К XIX веку, выражением которого стали и различные варианты психологии бессознательного, позднебуржуазная культурная ситуация заметно изменилась. Ни один из современников уже не верит в раздельное существование идеальной и животной любви или не осуществляет такого разделения на практике. В результате исчезает первая и элементарная предпосылка для атак сексуального ки-низма. Ни мужчины, ни женщины уже не смеются над «грязными анекдотами», и порнография уже не сохраняет некогда присущего ей агрессивного ехидства. И то и другое сегодня никого не шокирует. Однако было бы наивно полагать, что игра закончена. Если кинизм утвердился в своих правах, то представители цинизма, используя уже теперь не «грязную» истину, обделывают свои дела, как и прежде. Шок, который некогда вызывала порнография, навсегда остался в прошлом, но порнографический грязный бизнес сохранился и процветает. Позднебуржуазная порнография уже давно не имеет ничего общего с индивидуально-личностным освобождением от внутренней зажатости, от эротических идеализмов и сексуальных табу. Скорее, она сознательно формирует отсталое сознание: заговорчищески
подмигивая, она преподносит как-бы-запретное, чтобы сломать табу на него фальшиво-просветительским жестом. Цинизм нашей «прессы про груди и бедра» заключается отнюдь не в том, что она выставляет на всеобщее обозрение более или менее симпатичных женщин, а в том, что она таким образом незаметно и ненавязчиво восстанавливает давно преодоленное представление об отношениях полов в обществе и, все прекрасно осознавая, занимается утонченным оглуплением. По этой причине кинический, просветительский и реалистический порыв проявляется в деятельности некоторых феминистских групп, которые во время своих публичных манифестаций бьют витрины лавок, торгующих порнографией.

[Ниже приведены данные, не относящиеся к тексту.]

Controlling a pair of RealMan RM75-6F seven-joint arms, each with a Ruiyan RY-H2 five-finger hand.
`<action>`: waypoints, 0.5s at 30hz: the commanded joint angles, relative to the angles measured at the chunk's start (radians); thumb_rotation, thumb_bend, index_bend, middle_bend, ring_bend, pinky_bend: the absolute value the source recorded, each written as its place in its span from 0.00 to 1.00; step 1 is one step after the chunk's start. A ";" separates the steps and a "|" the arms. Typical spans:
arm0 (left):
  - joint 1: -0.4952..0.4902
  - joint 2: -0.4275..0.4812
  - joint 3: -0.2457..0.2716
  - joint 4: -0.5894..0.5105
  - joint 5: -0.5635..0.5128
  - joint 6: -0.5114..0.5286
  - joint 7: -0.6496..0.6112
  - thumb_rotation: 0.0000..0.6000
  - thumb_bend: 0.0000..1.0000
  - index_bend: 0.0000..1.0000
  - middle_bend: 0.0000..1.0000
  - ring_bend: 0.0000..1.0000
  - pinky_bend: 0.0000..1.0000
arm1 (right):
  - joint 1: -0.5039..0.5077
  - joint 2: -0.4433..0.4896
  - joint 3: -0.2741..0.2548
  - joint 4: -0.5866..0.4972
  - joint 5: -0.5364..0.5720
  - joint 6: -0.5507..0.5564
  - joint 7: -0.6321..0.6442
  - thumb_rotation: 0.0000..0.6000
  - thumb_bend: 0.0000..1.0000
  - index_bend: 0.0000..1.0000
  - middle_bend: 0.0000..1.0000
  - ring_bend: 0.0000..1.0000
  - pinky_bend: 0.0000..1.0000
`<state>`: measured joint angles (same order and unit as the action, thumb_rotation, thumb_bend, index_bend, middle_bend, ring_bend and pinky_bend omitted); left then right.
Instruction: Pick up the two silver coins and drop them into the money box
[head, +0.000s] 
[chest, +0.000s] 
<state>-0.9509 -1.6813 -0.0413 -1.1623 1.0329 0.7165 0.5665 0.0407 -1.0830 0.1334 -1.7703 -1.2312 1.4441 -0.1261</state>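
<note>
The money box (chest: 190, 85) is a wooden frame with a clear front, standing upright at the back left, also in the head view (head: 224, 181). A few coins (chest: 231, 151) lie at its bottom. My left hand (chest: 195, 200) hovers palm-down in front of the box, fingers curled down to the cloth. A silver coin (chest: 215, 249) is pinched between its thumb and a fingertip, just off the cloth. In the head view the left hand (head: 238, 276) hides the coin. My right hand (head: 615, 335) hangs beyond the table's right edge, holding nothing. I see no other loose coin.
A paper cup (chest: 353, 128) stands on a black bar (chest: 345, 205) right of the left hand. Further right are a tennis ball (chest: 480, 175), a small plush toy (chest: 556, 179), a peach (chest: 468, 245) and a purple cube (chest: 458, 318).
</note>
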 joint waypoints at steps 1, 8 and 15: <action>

Позднебуржуазная порнография служит в капиталистическом обществе для того, чтобы сформировать структуру шизоидной, обманутой своей собственной эпохой жизни, которая может быть выражена формулой «Не сейчас, как-нибудь в следующий раз». Она выдает изначальное, данное и само собой разумеющееся за далекую цель, за утопическое сексуальное очарование. Красота тела, которая в платонизме указывала душе путь к наивысшему познанию истины в душевном порыве, служит в современной порнографии для закрепления того безлюбия, которому в нашем мире дана власть определять, что является реальностью, а что — нет.